- **WHAT TO WORK ON**
Repeat, exactly as written, the line containing "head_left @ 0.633" and each line after it through the end of the data.

- **SOURCE MATERIAL**
▽

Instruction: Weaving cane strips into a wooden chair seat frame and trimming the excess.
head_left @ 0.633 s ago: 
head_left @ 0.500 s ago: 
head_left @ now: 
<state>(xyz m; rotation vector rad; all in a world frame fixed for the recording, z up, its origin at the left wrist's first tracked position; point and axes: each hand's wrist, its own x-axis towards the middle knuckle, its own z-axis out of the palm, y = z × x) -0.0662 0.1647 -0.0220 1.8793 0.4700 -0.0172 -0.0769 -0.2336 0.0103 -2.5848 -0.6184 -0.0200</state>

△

- **EXPECTED ANSWER**
head_left @ 0.633 s ago: 
head_left @ 0.500 s ago: 
head_left @ now: 
<state>(xyz m; rotation vector rad; all in a world frame fixed for the recording, z up, its origin at the left wrist's first tracked position; point and axes: each hand's wrist, its own x-axis towards the middle knuckle, its own z-axis out of the palm, y = z × x) -0.0662 0.1647 -0.0220 1.8793 0.4700 -0.0172 -0.0769 -0.2336 0.0103 -2.5848 -0.6184 -0.0200</state>

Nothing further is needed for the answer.